At 10:50 in the evening, that electric light reappeared three miles to windward of the frigate, just as clear and intense as the night before.
The narwhale seemed motionless. Was it asleep perhaps, weary from its workday, just riding with the waves? This was our chance, and Commander Farragut was determined to take full advantage of it.
He gave his orders. The Abraham Lincoln stayed at half steam, advancing cautiously so as not to awaken its adversary. In midocean it’s not unusual to encounter whales so sound asleep they can successfully be attacked, and Ned Land had harpooned more than one in its slumber. The Canadian went to resume his post on the bobstays under the bowsprit.
The frigate approached without making a sound, stopped two cable lengths from the animal and coasted. Not a soul breathed on board. A profound silence reigned over the deck. We were not 100 feet from the blazing core of light, whose glow grew stronger and dazzled the eyes.
Just then, leaning over the forecastle railing, I saw Ned Land below me, one hand grasping the martingale, the other brandishing his dreadful harpoon. Barely twenty feet separated him from the motionless animal.

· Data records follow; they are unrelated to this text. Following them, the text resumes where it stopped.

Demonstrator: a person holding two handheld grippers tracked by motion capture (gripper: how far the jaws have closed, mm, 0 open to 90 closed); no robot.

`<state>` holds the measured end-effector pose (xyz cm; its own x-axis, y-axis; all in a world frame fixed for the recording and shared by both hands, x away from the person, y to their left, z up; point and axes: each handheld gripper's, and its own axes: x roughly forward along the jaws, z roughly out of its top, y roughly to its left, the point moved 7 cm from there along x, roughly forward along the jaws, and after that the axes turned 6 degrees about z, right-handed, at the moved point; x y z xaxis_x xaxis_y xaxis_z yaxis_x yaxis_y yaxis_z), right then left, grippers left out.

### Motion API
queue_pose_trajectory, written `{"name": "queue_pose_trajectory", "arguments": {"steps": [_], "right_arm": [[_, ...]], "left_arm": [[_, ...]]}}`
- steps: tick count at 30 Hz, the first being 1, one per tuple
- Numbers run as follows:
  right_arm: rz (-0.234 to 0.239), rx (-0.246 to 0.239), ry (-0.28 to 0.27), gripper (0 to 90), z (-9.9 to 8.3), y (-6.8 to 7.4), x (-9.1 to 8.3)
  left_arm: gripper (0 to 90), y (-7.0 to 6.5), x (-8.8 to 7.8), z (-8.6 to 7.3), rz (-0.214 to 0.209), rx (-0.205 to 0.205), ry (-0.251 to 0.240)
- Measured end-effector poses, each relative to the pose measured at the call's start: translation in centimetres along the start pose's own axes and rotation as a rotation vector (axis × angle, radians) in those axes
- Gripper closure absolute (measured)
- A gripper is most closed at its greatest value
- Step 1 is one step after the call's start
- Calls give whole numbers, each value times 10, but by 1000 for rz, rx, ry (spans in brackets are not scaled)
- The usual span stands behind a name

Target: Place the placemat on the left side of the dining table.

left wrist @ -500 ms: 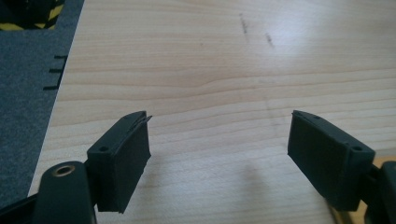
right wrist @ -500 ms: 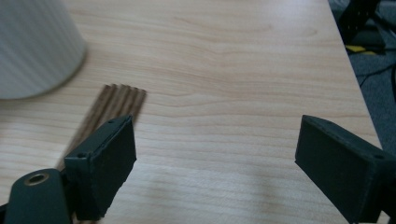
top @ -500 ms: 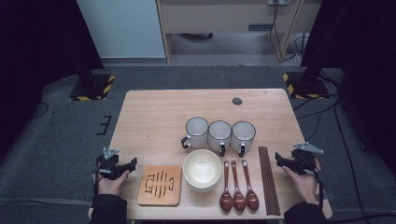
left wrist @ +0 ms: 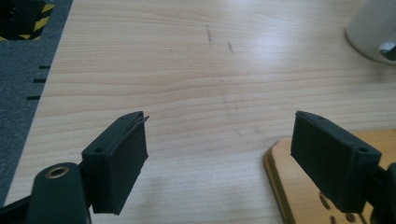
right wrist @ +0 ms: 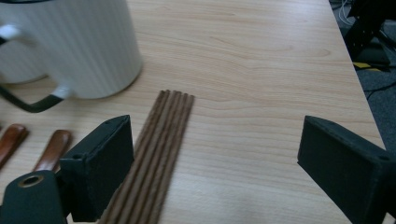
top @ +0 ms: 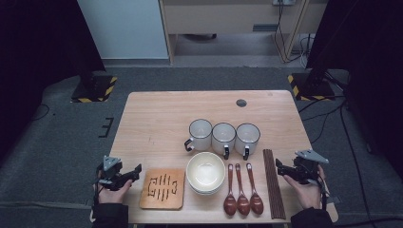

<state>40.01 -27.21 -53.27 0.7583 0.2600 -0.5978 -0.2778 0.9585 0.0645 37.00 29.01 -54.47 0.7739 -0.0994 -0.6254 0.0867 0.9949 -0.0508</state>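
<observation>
Chopsticks (top: 273,183): lay as one flat bundle of dark wooden sticks at the right end of the table, lengthwise toward the person, just beside the rightmost spoon. In the right gripper view the bundle (right wrist: 156,154) ran up past the inner jaw, tips stopping short of a mug.
Right gripper (top: 284,170): hovered just right of the bundle, near the table's right edge; jaws spread wide, nothing between them, pads clear of the sticks.
Coaster (top: 162,188): carved wooden square, flat near the front edge, left of the bowls; its corner (left wrist: 299,186) showed under the left gripper's right jaw.
Left gripper (top: 134,173): held level just left of the coaster, jaws spread wide and empty.
Bowls (top: 205,172): white stack between coaster and spoons, untouched.
Spoons (top: 243,192): three brown ones side by side, bowls toward the person, near the bundle.
Mugs (top: 224,137): three white, in a row behind the bowls, handles toward the front.
Table (top: 157,123): light wood, rear half bare.
Step in hand (judged): approach before a first pick, each gripper facing its nearest item.
Technique note, right: centre the jaws across the bundle's width, come down square, close on a single pair only if the sticks separate; avoid nudging the spoons.
Technique note, left: a flat coaster offers little edge; take it at the near corner, lifting one side first.
Risk: sticks may roll apart or fan out under a skewed pinch.
</observation>
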Motion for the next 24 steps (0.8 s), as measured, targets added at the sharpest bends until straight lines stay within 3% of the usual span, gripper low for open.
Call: {"name": "queue_pose_trajectory", "arguments": {"steps": [3,18,24], "right_arm": [[36,-16,-11,85,0,18,-7],[91,-40,-14,88,-8,57,-22],[135,-83,-8,75,-11,76,-24]], "left_arm": [[169,-9,-3,-3,-5,26,4],[131,-39,6,-20,-35,121,85],[113,-48,10,-25,-55,152,109]]}}
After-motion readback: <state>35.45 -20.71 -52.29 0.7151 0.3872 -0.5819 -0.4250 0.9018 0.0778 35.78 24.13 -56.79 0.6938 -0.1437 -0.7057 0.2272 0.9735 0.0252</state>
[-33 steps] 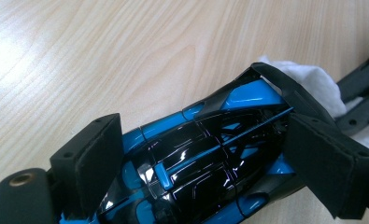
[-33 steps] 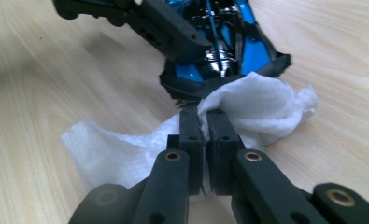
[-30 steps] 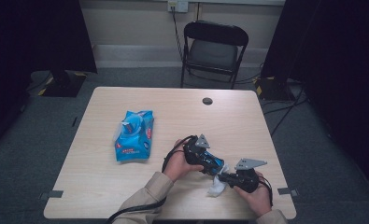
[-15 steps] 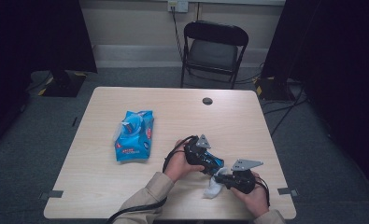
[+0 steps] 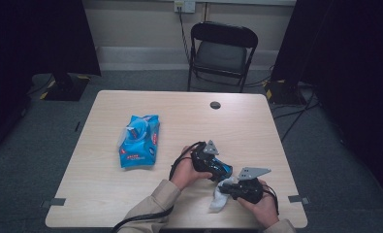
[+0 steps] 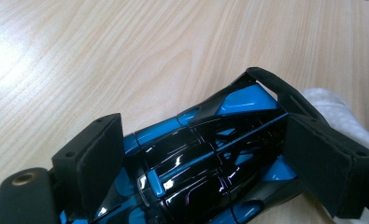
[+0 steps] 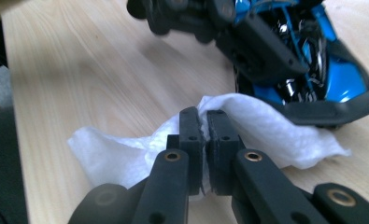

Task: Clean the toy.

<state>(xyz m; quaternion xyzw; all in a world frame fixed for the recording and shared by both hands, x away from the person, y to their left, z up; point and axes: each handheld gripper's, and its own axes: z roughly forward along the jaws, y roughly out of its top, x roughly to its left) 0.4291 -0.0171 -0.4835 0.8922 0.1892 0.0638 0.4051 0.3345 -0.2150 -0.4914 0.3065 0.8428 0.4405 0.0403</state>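
Observation:
A glossy blue and black toy car (image 6: pixel 210 154) sits crosswise between the two black pads (image 6: pixel 98 154) of my left gripper (image 6: pixel 201 135), which is shut on it. In the high view that gripper (image 5: pixel 217 167) holds the car (image 5: pixel 225 171) just above the table's near right part. My right gripper (image 7: pixel 204 119) is shut on a crumpled white wipe (image 7: pixel 126 149), whose far fold lies against the car's underside (image 7: pixel 313 60). In the high view the right gripper (image 5: pixel 229 188) is just right of the wipe (image 5: pixel 217 200), close below the car.
A blue pack of wet wipes (image 5: pixel 138 141) lies on the left half of the wooden table (image 5: pixel 257 126). A round black cable hole (image 5: pixel 215 105) is near the far edge. A black folding chair (image 5: pixel 220 53) stands behind the table.
My right gripper has shifted a little to the left with the wipe, closer under the car. The left gripper and the car have hardly moved.

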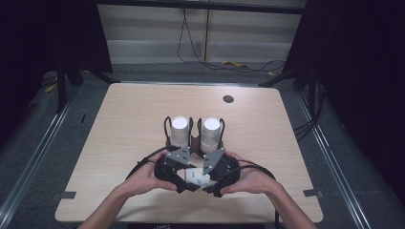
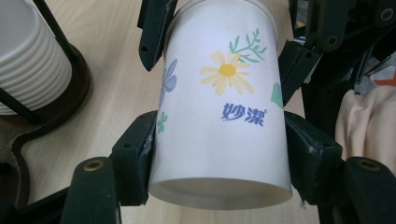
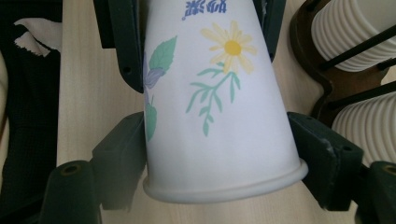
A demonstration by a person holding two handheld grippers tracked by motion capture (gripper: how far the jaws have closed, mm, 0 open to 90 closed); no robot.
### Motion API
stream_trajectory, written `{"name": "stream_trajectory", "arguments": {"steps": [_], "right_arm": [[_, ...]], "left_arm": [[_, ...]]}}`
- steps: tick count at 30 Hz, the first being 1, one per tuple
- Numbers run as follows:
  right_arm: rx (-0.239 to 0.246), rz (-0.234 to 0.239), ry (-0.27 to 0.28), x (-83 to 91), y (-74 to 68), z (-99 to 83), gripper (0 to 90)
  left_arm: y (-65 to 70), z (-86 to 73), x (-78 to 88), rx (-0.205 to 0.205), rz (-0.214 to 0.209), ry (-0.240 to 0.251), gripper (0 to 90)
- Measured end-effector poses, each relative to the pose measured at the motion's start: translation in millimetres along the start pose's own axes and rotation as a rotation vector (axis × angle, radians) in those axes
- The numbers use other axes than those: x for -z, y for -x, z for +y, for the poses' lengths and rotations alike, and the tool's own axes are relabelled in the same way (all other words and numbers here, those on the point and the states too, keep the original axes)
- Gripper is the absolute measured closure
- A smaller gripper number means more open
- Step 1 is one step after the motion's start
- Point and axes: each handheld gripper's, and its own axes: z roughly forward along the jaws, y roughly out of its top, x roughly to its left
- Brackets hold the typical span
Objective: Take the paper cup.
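Smooth tapered paper cup (image 2: 219, 116) between tongs

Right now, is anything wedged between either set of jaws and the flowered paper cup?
Nothing visible. The left gripper has its jaws pressed on the flowered paper cup near its base; the right gripper stands around the rim end, with no other object between.

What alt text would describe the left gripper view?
A white paper cup printed with flowers lies between the left gripper's black jaws, which press on its sides near the base. The right gripper's jaws flank its far end, and stacked cups stand at upper left.
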Motion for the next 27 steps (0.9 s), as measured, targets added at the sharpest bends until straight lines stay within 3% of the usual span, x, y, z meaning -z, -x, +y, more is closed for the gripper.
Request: {"name": "stream_trajectory", "arguments": {"steps": [6,9,14,17,20,23,27], "right_arm": [[-0.046,-0.005,0.071,2.2,1.7,-8.4,18.5],[-0.092,-0.013,0.116,5.9,2.4,-17.3,17.2],[-0.133,-0.022,0.17,11.3,2.4,-27.1,15.7],[-0.15,-0.022,0.192,13.0,1.3,-29.8,15.9],[-0.162,-0.036,0.204,15.3,-0.6,-32.7,15.9],[-0.192,-0.037,0.271,22.1,-1.8,-36.7,16.3],[-0.22,-0.054,0.317,26.6,-1.9,-39.4,16.3]], "left_arm": [[-0.8,-2.0,5.3,0.023,0.005,0.021,34.1],[0.1,-2.0,7.6,0.008,0.004,0.035,34.0],[0.4,-2.4,8.4,0.007,-0.003,0.063,34.0],[1.8,-1.4,10.2,-0.03,-0.003,0.072,34.0],[2.7,0.0,15.7,-0.035,0.005,0.1,34.0],[3.2,-0.3,19.6,-0.019,0.005,0.13,34.0],[2.3,-1.3,23.5,0.032,0.009,0.181,34.1]]}}
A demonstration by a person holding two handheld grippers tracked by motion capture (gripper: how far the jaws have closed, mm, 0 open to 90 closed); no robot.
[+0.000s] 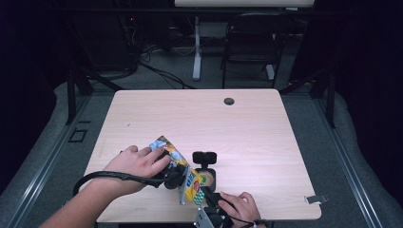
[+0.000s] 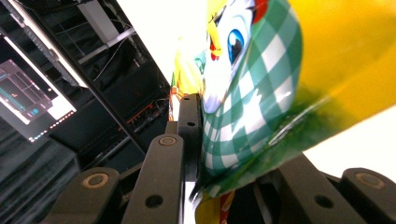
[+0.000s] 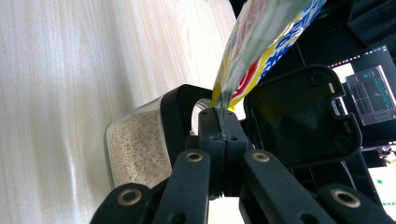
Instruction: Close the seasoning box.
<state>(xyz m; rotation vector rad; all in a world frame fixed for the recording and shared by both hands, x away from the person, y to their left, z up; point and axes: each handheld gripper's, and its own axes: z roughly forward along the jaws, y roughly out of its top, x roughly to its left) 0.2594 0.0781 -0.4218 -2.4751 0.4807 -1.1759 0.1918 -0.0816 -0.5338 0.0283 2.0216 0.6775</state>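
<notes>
Dark floor, cables and a folding chair point(image 1: 250, 42) lie behind your pale wooden table point(image 1: 247, 137), which you work at along its near edge. Your left hand point(image 1: 135, 164) lies knuckles up over the left gripper point(image 1: 178, 178), hiding most of it from above. In the left gripper view its jaws are clamped on a yellow snack bag point(image 2: 261, 88) with a green checked corner. The bag point(image 1: 178, 166) slants from upper left down to lower right. Your right hand point(image 1: 240, 205), cut off by the bottom edge, holds the right gripper point(image 3: 219, 126), whose jaws are pressed together on the bag's lower edge point(image 3: 233, 88). Just behind sits a clear container of pale grains point(image 3: 135, 144) with its black hinged lid point(image 3: 303, 116) open. You cannot tell whether the bag touches it.
</notes>
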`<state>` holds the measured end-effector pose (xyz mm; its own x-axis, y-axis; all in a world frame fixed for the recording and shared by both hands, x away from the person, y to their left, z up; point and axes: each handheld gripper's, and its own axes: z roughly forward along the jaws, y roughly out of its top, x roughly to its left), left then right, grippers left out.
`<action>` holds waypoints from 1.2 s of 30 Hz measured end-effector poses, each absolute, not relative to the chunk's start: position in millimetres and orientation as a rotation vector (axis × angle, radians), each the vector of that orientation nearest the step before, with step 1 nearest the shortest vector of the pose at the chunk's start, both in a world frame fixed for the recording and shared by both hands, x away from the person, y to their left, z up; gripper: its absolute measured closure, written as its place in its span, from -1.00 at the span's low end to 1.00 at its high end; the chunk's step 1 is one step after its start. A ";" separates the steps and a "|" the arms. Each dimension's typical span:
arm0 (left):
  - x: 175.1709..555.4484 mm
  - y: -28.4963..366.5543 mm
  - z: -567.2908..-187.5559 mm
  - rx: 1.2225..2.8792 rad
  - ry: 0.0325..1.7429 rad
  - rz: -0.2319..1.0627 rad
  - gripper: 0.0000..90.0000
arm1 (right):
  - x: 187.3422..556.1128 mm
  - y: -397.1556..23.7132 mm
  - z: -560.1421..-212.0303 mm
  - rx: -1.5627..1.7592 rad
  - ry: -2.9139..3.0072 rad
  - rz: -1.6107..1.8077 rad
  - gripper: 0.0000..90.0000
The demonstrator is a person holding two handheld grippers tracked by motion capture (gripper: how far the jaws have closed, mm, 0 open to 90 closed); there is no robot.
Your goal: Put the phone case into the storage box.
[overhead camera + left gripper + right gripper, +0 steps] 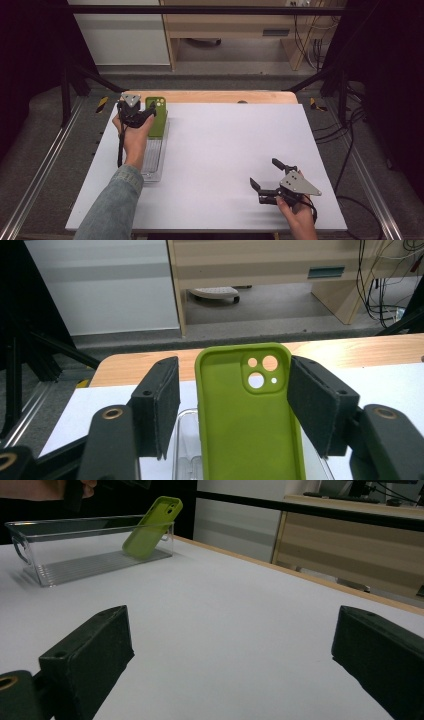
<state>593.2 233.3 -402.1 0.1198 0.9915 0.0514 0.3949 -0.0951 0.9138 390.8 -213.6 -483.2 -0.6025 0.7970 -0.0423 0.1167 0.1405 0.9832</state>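
A green phone case [157,119] stands tilted in a clear plastic tray [152,161] at the table's left side, leaning on the tray's far end wall. My left gripper [145,114] hovers at that end, open. In the left gripper view the case [245,425] shows its inner side and camera holes between the jaws; there is a gap at the left jaw, and the right jaw sits at the case's edge. My right gripper [265,173] rests low near the front right of the table, open and holding nothing. The right gripper view shows the case [150,527] and the tray [50,565] far off.
The white tabletop [225,145] has a wooden strip [225,96] along its far edge. Black frame posts and cables stand around the table. Beyond it are a wooden cabinet [280,265] and a white panel [100,285].
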 end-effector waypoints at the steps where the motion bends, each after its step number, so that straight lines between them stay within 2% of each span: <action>1: 593.1 233.2 -402.2 1.617 1.383 0.957 -0.18 | 390.8 -213.7 -483.2 0.875 1.839 1.504 -0.93; 12: 589.4 231.9 -404.6 1.641 1.366 0.914 -0.36 | 391.1 -213.8 -483.5 0.877 1.840 1.501 -0.93; 25: 578.8 221.8 -404.4 1.673 1.326 0.847 -0.74 | 392.4 -214.0 -484.6 0.894 1.846 1.479 -0.93; 36: 570.6 211.5 -399.2 1.665 1.273 0.813 -0.81 | 393.0 -213.3 -484.6 0.922 1.851 1.476 -0.93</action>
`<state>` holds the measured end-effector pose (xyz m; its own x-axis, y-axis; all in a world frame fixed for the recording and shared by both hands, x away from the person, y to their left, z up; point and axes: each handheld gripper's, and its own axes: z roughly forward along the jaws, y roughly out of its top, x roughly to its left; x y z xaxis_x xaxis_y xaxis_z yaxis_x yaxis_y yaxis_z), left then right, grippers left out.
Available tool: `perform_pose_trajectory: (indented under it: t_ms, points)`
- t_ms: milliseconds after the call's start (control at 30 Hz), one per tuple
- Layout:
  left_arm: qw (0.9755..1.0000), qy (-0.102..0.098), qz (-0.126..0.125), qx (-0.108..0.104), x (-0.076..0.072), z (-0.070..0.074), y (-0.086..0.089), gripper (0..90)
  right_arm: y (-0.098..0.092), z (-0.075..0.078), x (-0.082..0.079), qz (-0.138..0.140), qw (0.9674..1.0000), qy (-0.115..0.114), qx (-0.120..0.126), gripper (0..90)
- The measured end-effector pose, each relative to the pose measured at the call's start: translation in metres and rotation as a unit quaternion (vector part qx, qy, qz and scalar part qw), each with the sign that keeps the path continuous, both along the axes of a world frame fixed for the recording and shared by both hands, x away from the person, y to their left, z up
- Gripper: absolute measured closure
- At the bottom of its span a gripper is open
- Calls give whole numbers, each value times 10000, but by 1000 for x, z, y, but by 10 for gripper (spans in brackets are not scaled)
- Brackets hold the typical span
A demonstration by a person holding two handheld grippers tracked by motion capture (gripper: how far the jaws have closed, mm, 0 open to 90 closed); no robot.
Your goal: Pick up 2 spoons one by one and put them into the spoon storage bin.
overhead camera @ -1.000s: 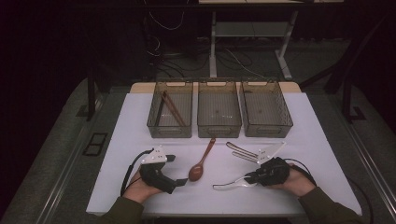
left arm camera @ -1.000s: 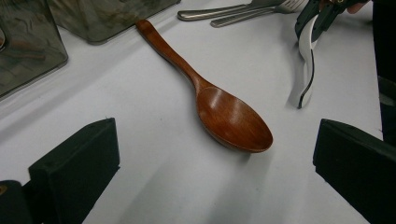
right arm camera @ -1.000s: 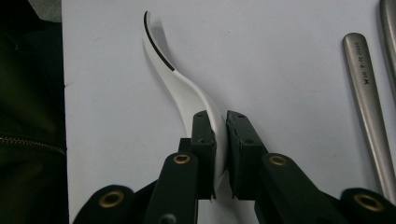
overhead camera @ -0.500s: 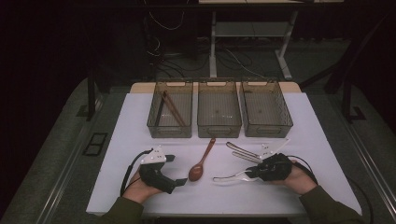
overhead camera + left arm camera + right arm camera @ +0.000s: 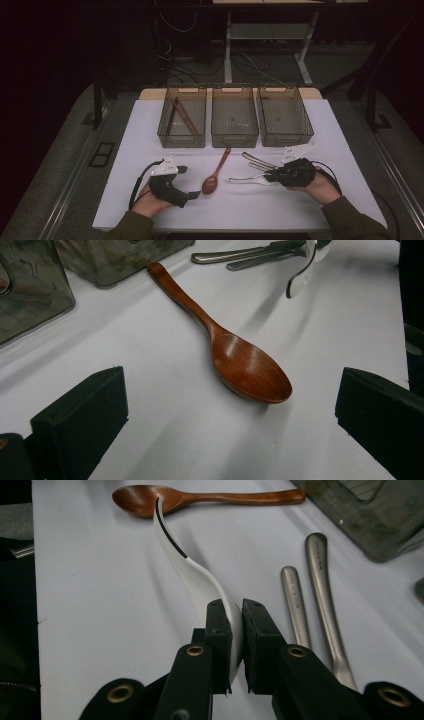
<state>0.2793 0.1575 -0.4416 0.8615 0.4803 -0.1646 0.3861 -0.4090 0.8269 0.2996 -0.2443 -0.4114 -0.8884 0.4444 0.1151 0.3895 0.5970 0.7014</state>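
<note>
White spoon (image 5: 192,575) in right hand-held gripper (image 5: 236,625)

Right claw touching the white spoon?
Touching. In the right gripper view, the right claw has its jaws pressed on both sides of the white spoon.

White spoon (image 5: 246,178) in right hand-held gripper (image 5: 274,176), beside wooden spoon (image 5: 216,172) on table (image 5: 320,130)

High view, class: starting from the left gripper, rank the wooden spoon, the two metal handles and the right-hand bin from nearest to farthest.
Measured from the left gripper:
1. Wooden spoon, just to its right on the white table, bowl end closest.
2. Two metal handles, farther right, lying beside the right gripper.
3. Right-hand bin, at the far side, last in the row of three.
</note>
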Motion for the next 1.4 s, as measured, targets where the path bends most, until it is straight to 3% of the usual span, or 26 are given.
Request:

All at once his arm shot forward and the harpoon was launched. I heard the weapon collide resonantly, as if it had hit some hard substance.
The electric light suddenly went out, and two enormous waterspouts crashed onto the deck of the frigate, racing like a torrent from stem to stern, toppling crewmen, breaking spare masts and yardarms from their lashings.
A hideous collision occurred, and thrown over the rail with no time to catch hold of it, I was hurled into the sea.